A study was undertaken on the oxo-biodegradable materials preparation of LDPE/alkali lignin (AL) blends in abscnce or presence of pro-oxidant additives. The obtained results, even within the limits of the number of the samples investigated, are therefore ultizing natural auto-oxidazable and biodegradable components. This may represent an useful intriguing implementation in affecting the propensity to oxo-degradation of the re-engineered polyolefins composites.
The biodegradation propensity of abiotically pre-aged (thermal and outdoor exposed) and pristine polyolefin samples have been ascertained in aqueous and soil burial conditions as aimed at establishing the mineralization rate and extent of several polymeric materials, as well as to ascertain the progress of polymer oxidation and degradation of full carbon
backbone polymers by natural occurring microorganisms. The microbial consumption of oxidized fractions present in abiotically degraded PE and PP films was confirmed by the decrease (30-35%) in the COi values of the films submitted to the biodegradation test with respect to the starting pre-treated samples. The microbial degradation and assimilation was particularly effective in the case of solvent extracted fractions from PE and PP degraded samples. Nevertheless the higher propensity to microbial assimilation of linear oxidized fractions coming from PE with respect to fairly high branched PP fractions was observed in accordance to the role of sterical effects of side chains in refraining the microbial attacks.

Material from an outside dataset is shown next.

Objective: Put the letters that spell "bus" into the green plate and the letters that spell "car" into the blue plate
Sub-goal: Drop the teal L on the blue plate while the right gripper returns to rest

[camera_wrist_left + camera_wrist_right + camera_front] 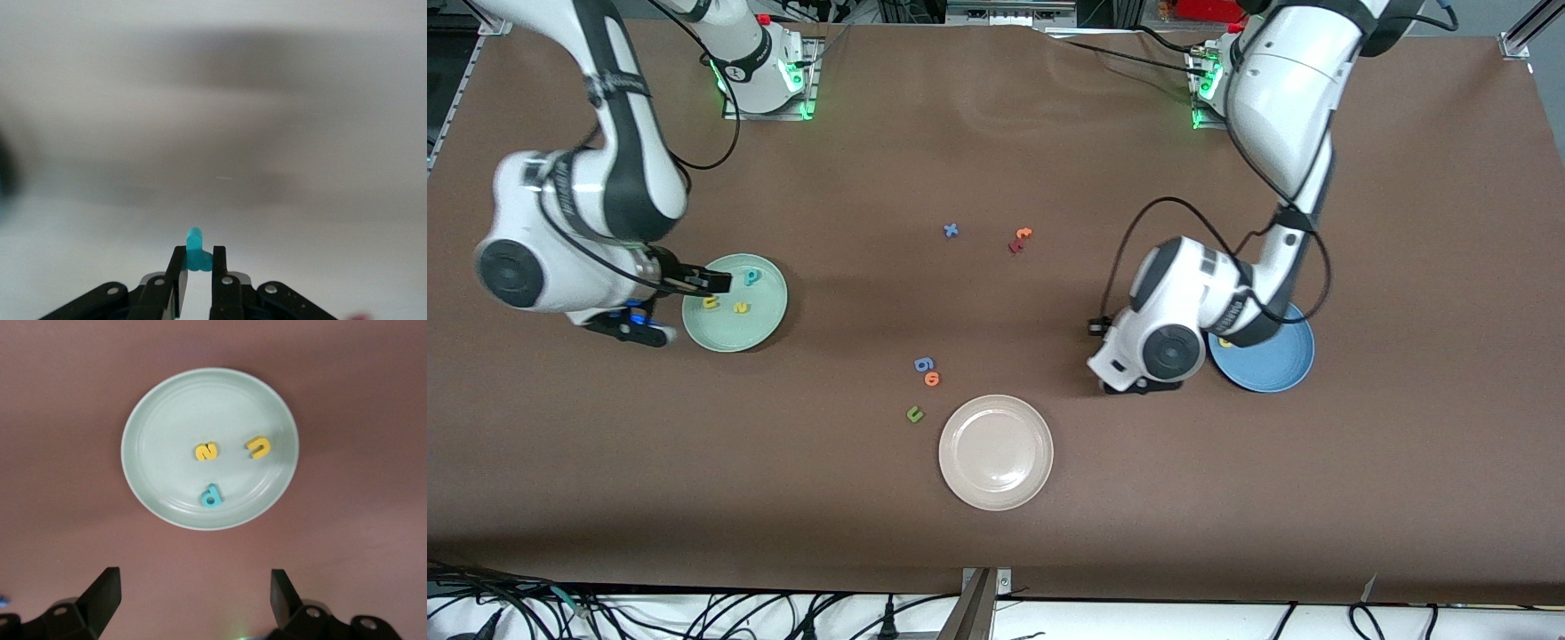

During soil burial respirometric tests it was also ascertained the potential for the ultimate biodegradability of polyolefins (LLDPE, PP and PS) previously exposed to abiotic degradation tests (thermal and/or outdoor).Finally it has been interestingly found that single soil borne microbial species are capable to promote the oxidation of pro-oxidant loaded LLDPE samples once the process has been initiated by relatively mild degrading conditions to which the samples have been exposed, such as those related to a few months outdoor exposure. The information pertaining the level of thermal and photo-oxidation required to achieve an effective and sustained biodegradation of full-carbon backbone polymers is critical for the design of polyolefin-based products and predicting their environmental fate. The research activity undertaken during the present PhD thesis provides important information with respect to synergistic effects of microbial/enzymatic attack and physical-chemical parameters in promoting the degradation of partially oxidized full-carbon backbone polymers, thus allowing for a better design of oxo-biodegradable materials to be really and ultimately biodegraded under different natural environments.